WORK ORDER >>
The answer must be a single number: the count of lines in the data below that hold the word "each".
++++++++++++++++++++
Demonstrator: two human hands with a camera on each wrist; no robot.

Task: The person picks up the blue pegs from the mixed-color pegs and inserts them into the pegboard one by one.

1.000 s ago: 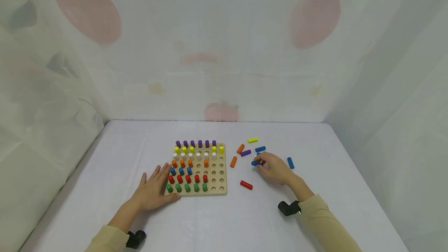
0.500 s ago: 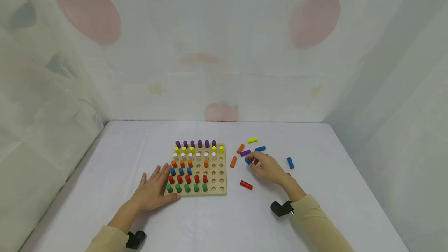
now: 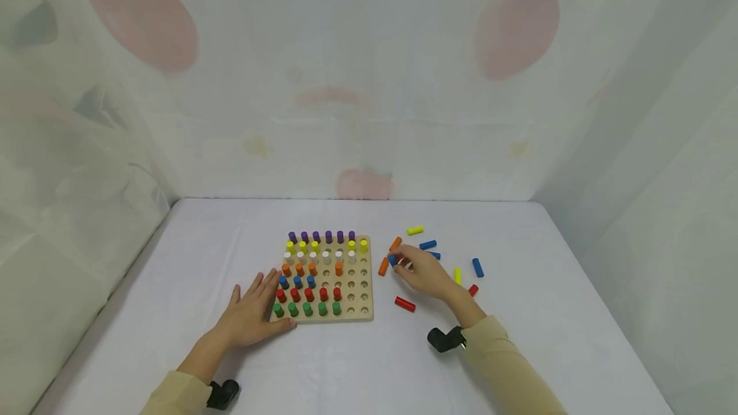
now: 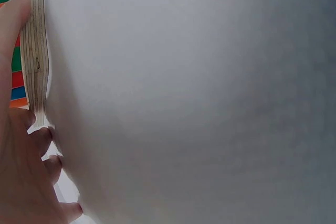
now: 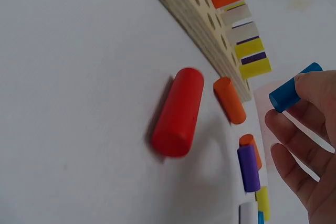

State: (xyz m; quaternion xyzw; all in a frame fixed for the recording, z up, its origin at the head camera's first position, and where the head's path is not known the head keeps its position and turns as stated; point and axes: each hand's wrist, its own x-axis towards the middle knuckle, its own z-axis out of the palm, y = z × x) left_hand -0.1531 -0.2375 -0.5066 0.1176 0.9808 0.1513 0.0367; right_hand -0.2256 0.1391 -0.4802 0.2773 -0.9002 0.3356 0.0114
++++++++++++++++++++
EXERCISE OUTPUT >>
2